At the mouth of the Ohio, and at Newburyport, Massachusetts, both of which have in times past been the seat of very severe earthquake shocks, the layers of rocks are not badly bent. And, further, I do not see how the theory of bent rocks can explain the frequent repetition of shocks which we have recently seen in Spain, in Newburyport in 1727, and near the mouth of the Ohio in 1811. These regions had been comparatively quiet for years, and suddenly a severe shock was felt, followed by a series of successive shocks, which, in the case of Spain, have not yet ceased, although the original shock occurred December 24, 1884. The theory, which I have spoken of, and which would explain this, is that there are great quantities of gas accumulated at certain points beneath the surface under great pressure, and that this gas, in its attempt to free itself, bursts open the rocks, causing shock after shock, until it has finally relieved itself sufficiently to remain quiet. This, one will see, is similar to the volcanic theory, except that there is no necessity for the presence of a volcano. What this gas is, does not matter; it may be accumulations of steam, or it may be evolved from petroleum, or it may be carbonic-dioxide gas evolved by acids working on calcareous rocks. In the Newburyport earthquake, which was the most severe ever recorded in New England, large quantities of gas escaped to the surface; and, on the Ohio, gas also escaped. This shock, which was at first wide-spread, finally narrowed itself down to a very limited marshy area and died out.

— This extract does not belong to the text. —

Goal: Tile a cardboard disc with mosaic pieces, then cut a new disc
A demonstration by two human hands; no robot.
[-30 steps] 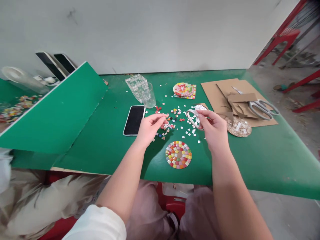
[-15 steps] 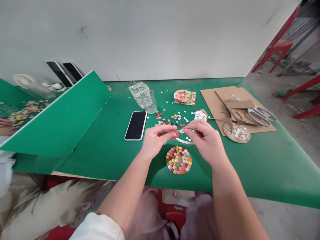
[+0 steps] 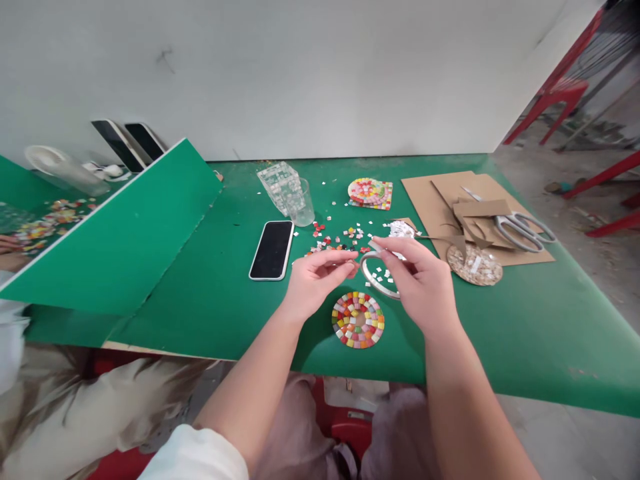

To sum up, then, it may be said: 1. That in volcanic regions earthquakes are a part of an eruption, premonitory warnings; 2. That in a limestone country the falling in of the walls of caverns may account for some; 3. That in regions of recent mountain-making the sudden release of tension causes many; 4. That the pressure of pen tup gases on the surrounding rocks, which are finally burst, may be the cause of a large number, more especially those which are followed by a long-repeated series of shocks; and, finally, that in any one of these regions either or all of the other causes may (with the exception of volcanic in non-volcanic regions) enter into the production of earthquakes.